Assim, defender o SUS não pode ser apenas a defesa do aumento dos leitos e trabalhadores da saúde no enfrentamento da pandemia de coronavírus, apesar disso ser fundamental. Também não é apenas a luta pelo financiamento adequado do sistema de saúde (não só em tempos de pandemia), mesmo sendo isso imprescindível. Mas deve iniciar pela compreensão de que a saúde é a capacidade que temos de enfrentar as mazelas da vida, e essa capacidade está diretamente relacionada com a forma como distribuímos os recursos como “a alimentação, a moradia, o saneamento básico, o meio ambiente, o trabalho, a renda, a educação, a atividade física, o transporte, o lazer e o acesso aos bens e serviços essenciais” (lei 8080, art. 3º, 1990). O projeto de sociedade que defendemos ao defender o SUS deve apontar para uma distribuição mais justa e para a melhoria dos condicionantes de saúde para todos (caráter universal), promovendo justiça social e priorizando as pessoas com maiores necessidades de saúde (equidade), de forma séria e com os recursos necessários que garantam a qualidade das práticas em saúde (integralidade). É um projeto que ainda está em construção e em disputa e deve ter em sua base a participação da sociedade na tomada de decisões, no controle e fiscalização das ações (participação popular e controle social).

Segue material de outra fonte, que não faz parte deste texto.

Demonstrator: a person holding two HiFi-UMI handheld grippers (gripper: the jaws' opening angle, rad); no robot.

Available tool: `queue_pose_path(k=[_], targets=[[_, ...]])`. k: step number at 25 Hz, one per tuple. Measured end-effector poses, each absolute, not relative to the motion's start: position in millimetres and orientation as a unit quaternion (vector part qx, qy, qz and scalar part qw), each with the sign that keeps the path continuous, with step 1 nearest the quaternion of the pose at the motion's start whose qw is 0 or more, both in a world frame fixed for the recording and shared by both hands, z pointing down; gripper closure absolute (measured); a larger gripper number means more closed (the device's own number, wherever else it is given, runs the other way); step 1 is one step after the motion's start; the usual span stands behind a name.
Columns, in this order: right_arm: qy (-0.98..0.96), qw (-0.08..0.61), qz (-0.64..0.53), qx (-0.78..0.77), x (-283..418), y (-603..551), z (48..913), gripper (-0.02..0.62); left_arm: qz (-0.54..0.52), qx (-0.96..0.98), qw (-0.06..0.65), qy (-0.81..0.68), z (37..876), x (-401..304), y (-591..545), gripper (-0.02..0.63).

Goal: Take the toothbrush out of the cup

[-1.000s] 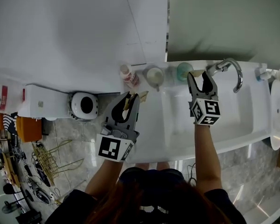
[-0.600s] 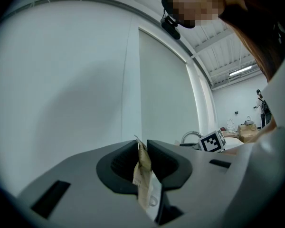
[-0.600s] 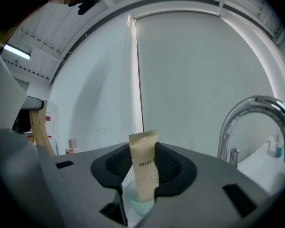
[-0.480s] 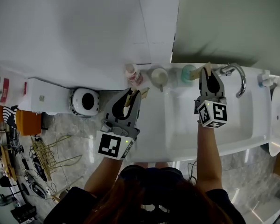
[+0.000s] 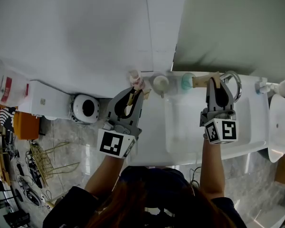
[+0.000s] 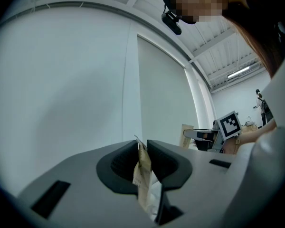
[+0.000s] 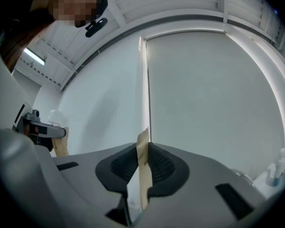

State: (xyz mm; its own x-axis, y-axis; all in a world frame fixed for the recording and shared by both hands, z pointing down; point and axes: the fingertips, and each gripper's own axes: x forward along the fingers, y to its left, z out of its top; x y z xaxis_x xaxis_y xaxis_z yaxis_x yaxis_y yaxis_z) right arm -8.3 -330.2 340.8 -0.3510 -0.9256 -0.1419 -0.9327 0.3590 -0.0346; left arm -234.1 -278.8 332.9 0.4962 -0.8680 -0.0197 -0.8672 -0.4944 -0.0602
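A tan paper-wrapped toothbrush (image 5: pixel 201 81) sticks out leftward from my right gripper (image 5: pixel 213 83), above the teal cup (image 5: pixel 186 83) at the back of the basin. That gripper's jaws are closing, and the pack (image 7: pixel 142 167) stands pinched between the pads. My left gripper (image 5: pixel 134 95) is shut on another tan and white packet (image 6: pixel 143 175), left of the basin. A white cup (image 5: pixel 160 83) stands between the two grippers. Whether the pack's lower end is still inside the teal cup is hidden.
A white sink basin (image 5: pixel 249 127) fills the right side, with a chrome faucet (image 5: pixel 234 81) just right of my right gripper. A small pink-labelled bottle (image 5: pixel 135 78) stands beside the white cup. A white appliance (image 5: pixel 87 108) sits lower left. The wall is close behind.
My right gripper closed on the tan pack at the teal cup and rose with it. The left gripper also rose a little, its packet unchanged.
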Motion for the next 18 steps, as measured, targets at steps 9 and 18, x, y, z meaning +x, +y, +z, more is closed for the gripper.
queue_pose_path(k=[9,18], targets=[[0.823,0.045,0.036,-0.565,-23.6,-278.2,318.9,0.532,-0.004,-0.872,0.039,0.488,310.6,-231.5,-261.0,0.534],[0.821,0.022,0.038,-0.570,-30.3,-243.9,324.3,0.532,0.002,-0.876,0.043,0.480,302.1,-229.6,-240.8,0.534]])
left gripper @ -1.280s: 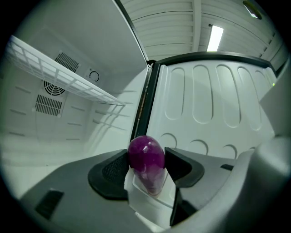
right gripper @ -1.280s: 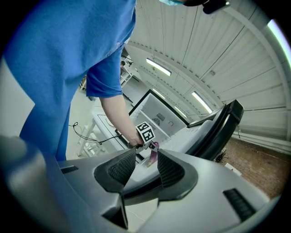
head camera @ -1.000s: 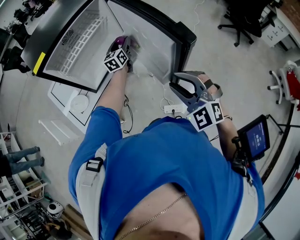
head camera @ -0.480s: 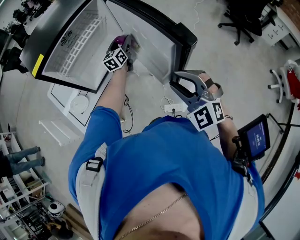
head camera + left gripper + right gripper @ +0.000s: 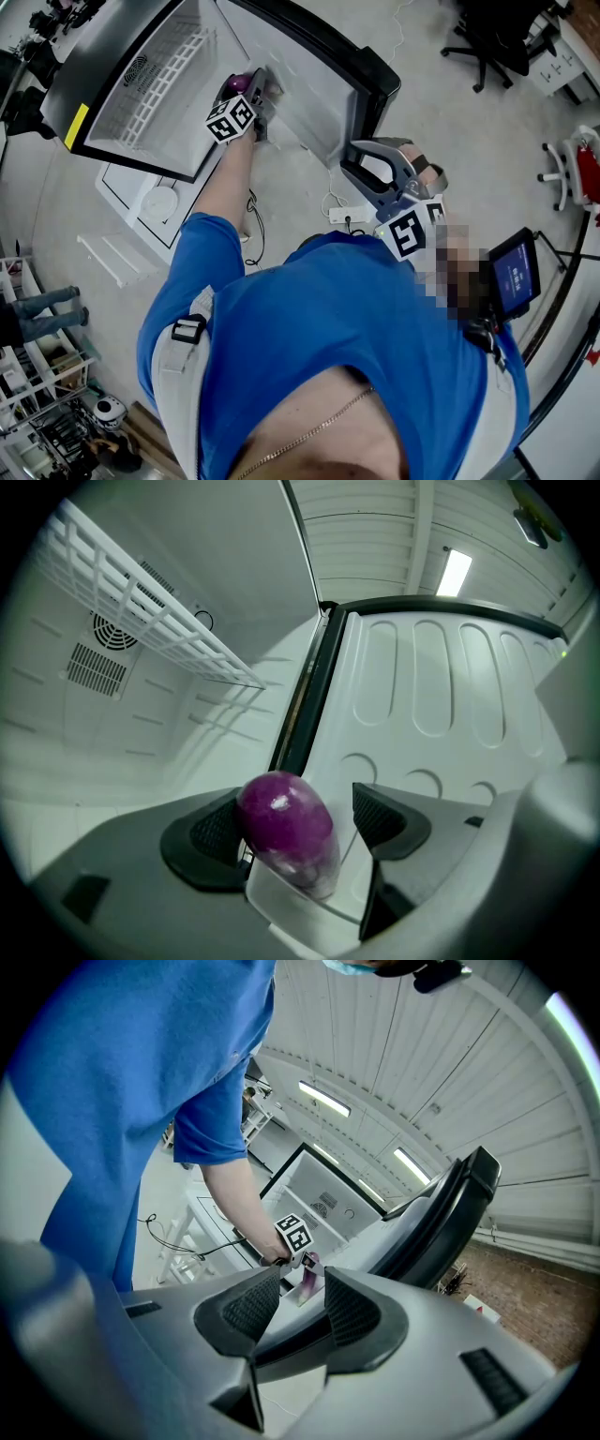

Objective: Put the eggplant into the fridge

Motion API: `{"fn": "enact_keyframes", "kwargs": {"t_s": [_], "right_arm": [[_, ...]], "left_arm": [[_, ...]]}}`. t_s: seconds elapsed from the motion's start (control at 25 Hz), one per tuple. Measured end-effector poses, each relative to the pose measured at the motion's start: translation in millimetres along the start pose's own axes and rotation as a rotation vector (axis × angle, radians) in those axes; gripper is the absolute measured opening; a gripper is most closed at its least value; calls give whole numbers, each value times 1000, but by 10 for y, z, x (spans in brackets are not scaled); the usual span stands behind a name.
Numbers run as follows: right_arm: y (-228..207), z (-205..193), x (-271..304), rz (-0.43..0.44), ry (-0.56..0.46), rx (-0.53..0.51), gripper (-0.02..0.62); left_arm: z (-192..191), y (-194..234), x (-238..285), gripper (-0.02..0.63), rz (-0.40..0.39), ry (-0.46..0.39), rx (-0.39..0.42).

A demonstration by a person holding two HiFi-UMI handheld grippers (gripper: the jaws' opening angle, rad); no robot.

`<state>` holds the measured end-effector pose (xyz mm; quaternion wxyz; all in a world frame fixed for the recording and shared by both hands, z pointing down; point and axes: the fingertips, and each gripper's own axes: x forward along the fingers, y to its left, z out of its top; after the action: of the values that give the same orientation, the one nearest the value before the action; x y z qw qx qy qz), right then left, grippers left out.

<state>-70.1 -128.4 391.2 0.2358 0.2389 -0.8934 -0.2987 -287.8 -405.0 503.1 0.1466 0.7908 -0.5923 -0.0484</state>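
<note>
The purple eggplant (image 5: 286,827) lies on a white plastic ledge (image 5: 300,911) low inside the open fridge (image 5: 141,84), beside the door's inner wall (image 5: 450,705). My left gripper (image 5: 300,822) reaches into the fridge with its jaws opening around the eggplant. The left pad (image 5: 217,832) is against it and the right pad (image 5: 384,816) stands clear. From the head view, the eggplant (image 5: 242,82) shows just past the left gripper (image 5: 258,89). My right gripper (image 5: 361,173) hangs open and empty near the fridge door's black edge (image 5: 361,70). In its own view, the right gripper (image 5: 302,1305) faces the fridge.
A white wire shelf (image 5: 150,621) crosses the fridge interior above the left gripper. On the floor lie a power strip (image 5: 345,217) with cables and a white round object (image 5: 157,206). A tablet (image 5: 516,272) stands at the right, an office chair (image 5: 487,37) farther off.
</note>
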Motion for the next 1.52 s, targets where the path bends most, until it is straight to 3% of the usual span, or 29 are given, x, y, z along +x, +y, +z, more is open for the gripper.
{"fn": "enact_keyframes", "kwargs": {"t_s": [0.48,0.92,1.36,1.52], "right_arm": [[-8,10,6,15,-21,-3,153],[150,129,-41,51,-67,7,153],[383,301,98,92,-131,106,153],[443,326,123,104,-137,138,153]], "left_arm": [[163,35,-164,346,7,-57,3],[418,15,-761,345,38,-147,18],[576,-451,-1521,344,-57,-208,4],[602,-593,-1761,288,-76,-224,1]]}}
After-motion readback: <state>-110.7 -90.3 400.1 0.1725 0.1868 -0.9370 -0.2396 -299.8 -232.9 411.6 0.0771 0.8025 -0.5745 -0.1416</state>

A luta pelo SUS é, assim, antes de tudo uma luta por uma sociedade menos desigual, com menor concentração de renda e de recursos, é uma luta pelos direitos humanos e pelo saneamento adequado, é uma luta pela moradia digna e pelo direito à terra, assim como é pelo direito a trabalhar com segurança, podendo se afastar quando necessário. É também luta pela renda mínima básica e pela aposentadoria. Lutar pelo SUS é, hoje, lutar por mais trabalhadores e por mais leitos para enfrentarmos o COVID-19, mas é também seguir lutando por melhores e mais justas condições de vida e saúde para a população brasileira, para que quando a próxima pandemia chegar (e ela chegará) tanto nosso sistema de saúde como nossa sociedade, tenham a força necessária para não colapsar frente ao desafio.
Luis Carlos Nunes Vieira de Vieira é mestre em Psicologia Social e Institucional pela UFRGS, atuou no SUS em serviços de atenção básica, atenção psicossocial e na formação de Agentes Comunitários de Saúde, atualmente cursa doutorado no Programa de Pós-Graduação em Saúde Coletiva na UFSC.